Taumelnd kamen die beiden Soldaten wieder auf die Beine und hasteten auf den nächstgelegenen Bunker zu, während nun abermals eine Salve der schweren russischen Geschosse heranorgelte. Auch diesmal gab es Tote und Verwundete; Irlmaier und der Korporal jedoch schafften es mit knapper Not, den Unterstand zu erreichen.
Der Gefreite voran, hechteten sie ins Innere des Erdbunkers, prallten dort gegen die Leiber anderer Uniformierter. Einige keuchende Atemzüge lang blieben sie wie gelähmt liegen; dann trieb ein gurgelnder Todesschrei, der von draußen hereindrang, sie zur hinteren Wand des Unterstandes. Zusammengekauert drückten sie sich dort gegen den glitschigen Lehm und hofften, der Bunker würde ihnen auch diesmal den Schutz bieten, den sie zum Überleben benötigten.
Nach ein paar Minuten, die dem zweiundzwanzigjährigen Alois Irlmaier wie eine Ewigkeit erschienen, sah es tatsächlich so aus, als sei das Schlimmste überstanden. Die Granateinschläge entfernten sich; das Feuer schien sich jetzt auf einen benachbarten Frontabschnitt zu konzentrieren.

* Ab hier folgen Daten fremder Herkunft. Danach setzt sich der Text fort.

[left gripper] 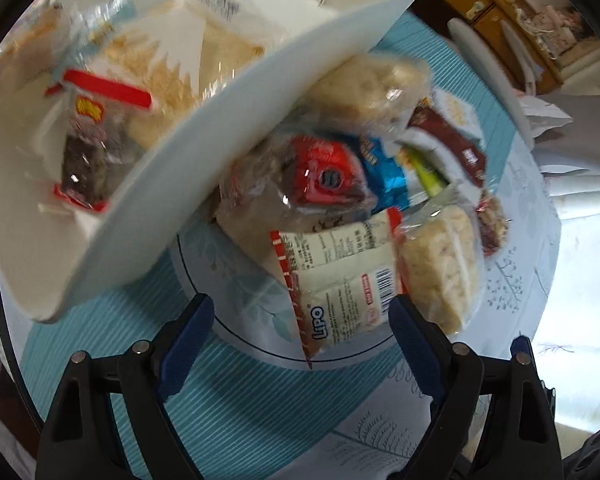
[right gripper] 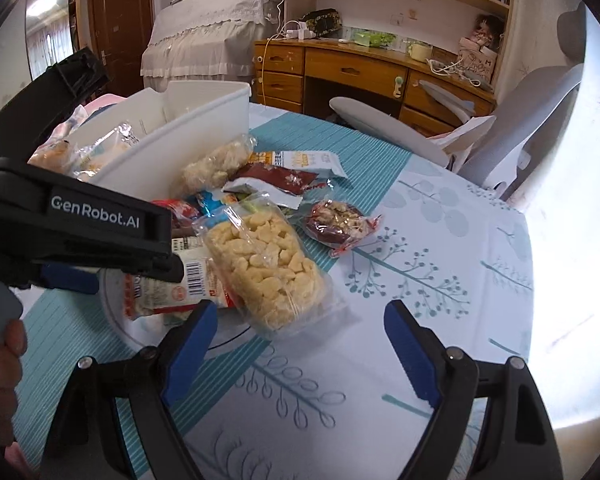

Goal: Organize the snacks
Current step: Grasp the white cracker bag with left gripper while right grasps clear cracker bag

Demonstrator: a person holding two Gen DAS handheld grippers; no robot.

„Verdammt, das war knapp!“, stieß der Unteroffizier atemlos hervor. Er erhob sich aus seiner knienden Stellung, rutschte aus, fand Halt an einer der Balkenverstrebungen des Unterstandes und reichte dann dem Gefreiten die Hand, um ihm ebenfalls auf die Beine zu helfen. Auch die vier Soldaten, die sich bereits zuvor im Erdbunker aufgehalten hatten, lösten sich aus ihrer Erstarrung. Einer von ihnen, der am Uniformärmel eine Rot-Kreuz-Binde trug, stolperte fluchend zum Ausgang, durch den das Brüllen der Verletzten und die hektischen Rufe nach Sanitätern hereindrangen.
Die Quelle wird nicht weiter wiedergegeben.